This year's Read-and-Write-a-thon (RWAT) has been a spectacular success -- our most successful fundraising drive ever, in fact, and it isn't even over. About a week after we gathered in the Longfellow Middle School library to read to each other, solo and in groups, our total raised is approaching $37,000, and donations will continue to come in as we move into summer. See for yourself!
Countless people reached into their hearts and pocketbooks to make this possible
-- our coaches and other valued associates, and the friends, family members, and co-workers they in turn reached out to. What all this has meant is the continuation of writer coaches sitting next to students in classrooms.

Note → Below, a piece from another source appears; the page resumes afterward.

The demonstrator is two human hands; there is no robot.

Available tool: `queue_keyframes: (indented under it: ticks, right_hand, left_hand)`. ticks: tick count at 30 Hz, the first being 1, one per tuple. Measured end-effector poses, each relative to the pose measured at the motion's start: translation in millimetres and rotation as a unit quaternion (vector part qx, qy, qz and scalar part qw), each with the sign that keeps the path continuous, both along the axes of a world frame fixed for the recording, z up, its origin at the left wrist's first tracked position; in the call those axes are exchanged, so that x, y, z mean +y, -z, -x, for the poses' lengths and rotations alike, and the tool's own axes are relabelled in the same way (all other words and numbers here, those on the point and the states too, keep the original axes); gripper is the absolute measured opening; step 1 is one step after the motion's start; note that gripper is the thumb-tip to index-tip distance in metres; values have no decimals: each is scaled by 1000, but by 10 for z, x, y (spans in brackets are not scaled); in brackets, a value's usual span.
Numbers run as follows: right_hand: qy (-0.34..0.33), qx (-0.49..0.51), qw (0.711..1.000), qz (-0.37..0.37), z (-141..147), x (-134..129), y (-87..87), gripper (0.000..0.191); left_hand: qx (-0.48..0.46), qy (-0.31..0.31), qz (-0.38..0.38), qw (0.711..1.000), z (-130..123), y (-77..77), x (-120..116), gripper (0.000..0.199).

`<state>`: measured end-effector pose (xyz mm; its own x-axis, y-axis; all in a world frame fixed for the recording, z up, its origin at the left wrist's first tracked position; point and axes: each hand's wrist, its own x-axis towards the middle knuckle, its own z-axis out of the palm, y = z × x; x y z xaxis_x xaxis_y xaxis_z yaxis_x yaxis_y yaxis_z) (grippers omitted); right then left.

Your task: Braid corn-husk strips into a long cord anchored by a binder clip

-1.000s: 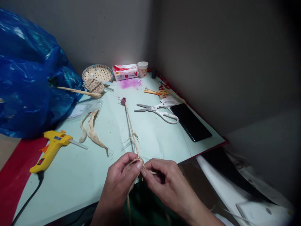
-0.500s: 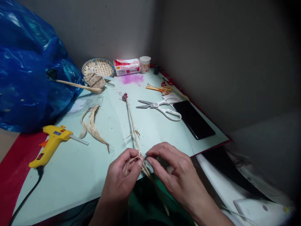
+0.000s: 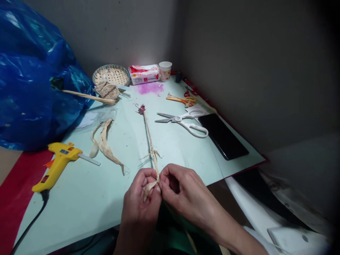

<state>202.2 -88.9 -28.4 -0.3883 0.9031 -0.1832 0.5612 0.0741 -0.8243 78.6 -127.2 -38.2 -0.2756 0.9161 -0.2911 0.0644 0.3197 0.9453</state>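
A thin pale braided cord (image 3: 150, 138) runs from a dark red binder clip (image 3: 141, 109) on the table down to my hands. Near its middle, short loose ends stick out to both sides. My left hand (image 3: 143, 194) is closed round the cord's lower end, with a pale strip (image 3: 150, 188) curling over its fingers. Thumb and forefinger of my right hand (image 3: 180, 187) are pinched on the strands beside it, the fingertips of both hands almost touching. A long loose strand hangs below my right hand over something dark green.
Left stand a yellow glue gun (image 3: 57, 164), dry husk pieces (image 3: 106, 145) and a blue bag (image 3: 39, 81). Right are white scissors (image 3: 183, 122) and a black phone (image 3: 223, 136). Behind are a woven basket (image 3: 113, 74), tissue pack (image 3: 145, 74) and paper cup (image 3: 165, 72).
My right hand has moved left against the cord, its thumb and forefinger closing into a pinch. The strip at my left hand now lies broader over the fingers. The view has shifted slightly.
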Motion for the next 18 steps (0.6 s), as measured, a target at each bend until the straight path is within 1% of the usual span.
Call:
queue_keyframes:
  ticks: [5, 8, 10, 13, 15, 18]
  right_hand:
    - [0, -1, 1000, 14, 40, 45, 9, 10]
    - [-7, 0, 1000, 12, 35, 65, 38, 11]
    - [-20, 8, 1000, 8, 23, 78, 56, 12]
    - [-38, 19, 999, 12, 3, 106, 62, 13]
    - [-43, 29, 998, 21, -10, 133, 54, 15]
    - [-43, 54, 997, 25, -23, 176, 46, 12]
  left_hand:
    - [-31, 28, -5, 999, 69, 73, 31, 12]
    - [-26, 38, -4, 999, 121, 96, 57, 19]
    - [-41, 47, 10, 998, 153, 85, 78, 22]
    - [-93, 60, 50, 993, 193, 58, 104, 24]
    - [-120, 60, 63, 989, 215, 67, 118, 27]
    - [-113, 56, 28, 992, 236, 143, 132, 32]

Funding is what makes it possible for our coaches to do this. For everything and anything you did to support RWAT this year, we are deeply grateful!
Here are the stalwart individual readers, in order, who began our literary conga-line at 8:00 a.m. and finished it at 6:00 p.m. on May 18: Kathleen Hallam, Erica Siskind, Jim Delaney, Michael Dickens, Karen Larson, Denis Clifford, Bill Schechner, Ruth Minka, Anita Goldstein, Cynthia Barnes-Slater, Susan Brooks, Jeanine Brown, Paul Epstein, Maureen Dixon, Kent Wright, Margy Wilkinson, Tina Boyer, Libby Vega, Chris Keeler, Ryan Bell, Lisa Awrey, Richard Goodman, Katie Koelle, Jeff Wyneken, Daniel Bort, and Lynn Mueller. And that's not even mentioning those others who joined us for a reading of The Laramie Project and the twelve Longfellow students who came with their teacher, Martha Cain, and read their identity poems.
The Read-and-Write-a-thon is the biggest single regular funding source in our budget -- bigger than any single grant or any school or school-district payment. It's vital to the success of our program, and we are awed by the generosity of those who make it happen.